Posted at 1:02 PM, Nov 16, 2018
and last updated 2018-11-16 16:58:13-05

Brittany Littleton started “Little Luv Rescue” straight out of high school, taking in abused and neglected animals.

“Animals are my favorite part of life, I would say,” Littleton says. “They’re just like pure, innocent beings.”

When the wildfires hit southern California, Littleton didn’t hesitate to do what she does best: rescue animals. As everyone else was fleeing, Littleton drove into a fire evacuation zone to rescue livestock.

“The fire came to the top of the hill, and it was like you could feel the heat from hundreds of feet away,” Littleton recalls.

Littleton and other volunteers herded sheep, goats, horses, and even turtles, into their vehicles.
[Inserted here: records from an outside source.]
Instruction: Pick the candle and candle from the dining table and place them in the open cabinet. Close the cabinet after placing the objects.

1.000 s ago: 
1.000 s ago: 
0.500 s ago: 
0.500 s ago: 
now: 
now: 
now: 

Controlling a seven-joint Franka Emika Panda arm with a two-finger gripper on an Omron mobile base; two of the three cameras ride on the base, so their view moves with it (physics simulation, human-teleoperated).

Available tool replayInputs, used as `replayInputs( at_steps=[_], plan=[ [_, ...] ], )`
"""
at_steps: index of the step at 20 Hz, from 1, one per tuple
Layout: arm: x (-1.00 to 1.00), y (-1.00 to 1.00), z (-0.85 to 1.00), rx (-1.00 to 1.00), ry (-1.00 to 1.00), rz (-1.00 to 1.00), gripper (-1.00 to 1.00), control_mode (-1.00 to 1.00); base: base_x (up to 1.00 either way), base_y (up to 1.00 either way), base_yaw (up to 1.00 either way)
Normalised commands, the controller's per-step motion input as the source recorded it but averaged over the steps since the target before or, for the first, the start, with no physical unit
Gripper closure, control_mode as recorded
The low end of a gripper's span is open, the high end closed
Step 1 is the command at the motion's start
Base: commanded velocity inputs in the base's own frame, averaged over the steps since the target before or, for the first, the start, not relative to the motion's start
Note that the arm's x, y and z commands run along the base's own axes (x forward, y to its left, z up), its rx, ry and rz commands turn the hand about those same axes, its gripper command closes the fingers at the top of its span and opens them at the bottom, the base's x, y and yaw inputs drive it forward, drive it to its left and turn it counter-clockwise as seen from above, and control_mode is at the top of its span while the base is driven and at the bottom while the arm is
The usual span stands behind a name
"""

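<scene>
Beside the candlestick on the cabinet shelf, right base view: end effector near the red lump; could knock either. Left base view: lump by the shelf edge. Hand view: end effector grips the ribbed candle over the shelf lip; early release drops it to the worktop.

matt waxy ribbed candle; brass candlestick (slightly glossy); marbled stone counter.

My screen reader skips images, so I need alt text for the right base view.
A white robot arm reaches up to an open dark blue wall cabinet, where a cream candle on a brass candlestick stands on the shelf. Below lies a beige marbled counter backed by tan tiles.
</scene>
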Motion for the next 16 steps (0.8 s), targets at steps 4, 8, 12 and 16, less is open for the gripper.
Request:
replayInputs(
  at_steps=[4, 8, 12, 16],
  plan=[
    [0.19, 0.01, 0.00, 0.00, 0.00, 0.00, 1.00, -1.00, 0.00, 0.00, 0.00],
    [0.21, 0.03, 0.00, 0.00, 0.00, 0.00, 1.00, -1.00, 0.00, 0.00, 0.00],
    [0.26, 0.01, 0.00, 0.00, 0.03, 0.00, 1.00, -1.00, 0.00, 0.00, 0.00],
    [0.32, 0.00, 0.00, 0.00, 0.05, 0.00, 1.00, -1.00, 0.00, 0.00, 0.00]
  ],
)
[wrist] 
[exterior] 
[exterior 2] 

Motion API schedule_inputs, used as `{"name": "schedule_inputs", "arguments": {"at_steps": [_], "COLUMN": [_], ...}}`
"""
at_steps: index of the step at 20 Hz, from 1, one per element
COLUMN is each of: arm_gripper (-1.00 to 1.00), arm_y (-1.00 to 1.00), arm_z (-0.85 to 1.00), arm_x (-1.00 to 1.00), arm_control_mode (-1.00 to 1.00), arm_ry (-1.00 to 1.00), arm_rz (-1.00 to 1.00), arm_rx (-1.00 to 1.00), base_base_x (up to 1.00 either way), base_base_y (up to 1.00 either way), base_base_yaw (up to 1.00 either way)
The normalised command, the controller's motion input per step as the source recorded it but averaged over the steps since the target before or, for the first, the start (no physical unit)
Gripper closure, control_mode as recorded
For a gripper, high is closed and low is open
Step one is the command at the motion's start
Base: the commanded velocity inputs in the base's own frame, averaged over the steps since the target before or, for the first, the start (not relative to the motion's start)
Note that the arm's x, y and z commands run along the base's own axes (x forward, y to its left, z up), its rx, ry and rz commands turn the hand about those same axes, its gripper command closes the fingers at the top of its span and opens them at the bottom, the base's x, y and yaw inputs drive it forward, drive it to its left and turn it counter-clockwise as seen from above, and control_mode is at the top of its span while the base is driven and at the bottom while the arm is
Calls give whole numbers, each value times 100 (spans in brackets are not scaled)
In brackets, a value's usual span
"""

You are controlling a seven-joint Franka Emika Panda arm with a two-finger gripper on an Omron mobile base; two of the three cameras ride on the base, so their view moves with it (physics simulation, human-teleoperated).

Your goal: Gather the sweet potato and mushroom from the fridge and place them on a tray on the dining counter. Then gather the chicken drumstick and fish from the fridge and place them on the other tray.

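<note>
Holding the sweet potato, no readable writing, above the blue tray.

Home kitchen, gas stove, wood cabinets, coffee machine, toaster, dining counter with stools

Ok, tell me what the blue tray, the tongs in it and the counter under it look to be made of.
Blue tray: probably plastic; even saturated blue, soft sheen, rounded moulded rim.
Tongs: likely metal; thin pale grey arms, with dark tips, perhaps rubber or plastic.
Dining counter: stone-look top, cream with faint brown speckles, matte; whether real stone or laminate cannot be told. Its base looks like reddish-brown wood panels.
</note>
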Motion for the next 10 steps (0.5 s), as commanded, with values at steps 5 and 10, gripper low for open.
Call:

But they realized they had nowhere to put them.

Then, Cesar Millan, popularly known as “The Dog Whisperer,” stepped up to help.

“I was raised on a farm, so I’m a farm boy. I had a pack of dogs and pigs and chickens, so to me, this is normal,” Millan says.

Millan took in and tended to the rescued livestock. Many of them needed more care than others, like one llama saved from the wildfires.

“So now, the little baby maggots are coming out,” Millan says, while tending to the llama.

The animal was malnourished and had an infection. In a way, the wildfire evacuation may have been a blessing in disguise.

“In her case, it actually saved her life completely,” he says. “Medically, emotionally, spiritually, everything. We were not counting on looking at this.”

An extreme case like that one only underscores why Littleton fell in love with rescues in the first place.

“I think everyone has that sense of like wanting to protect the innocent and animals are the innocent, and they can’t get themselves out and we have them,” Littleton says. “And people have purchased them or bred them or whatever, rescued them, and now have put them in a situation where they rely on us, so we can’t turn our backs on them. We have to get them out to safety because we are the ones who are responsible for that.”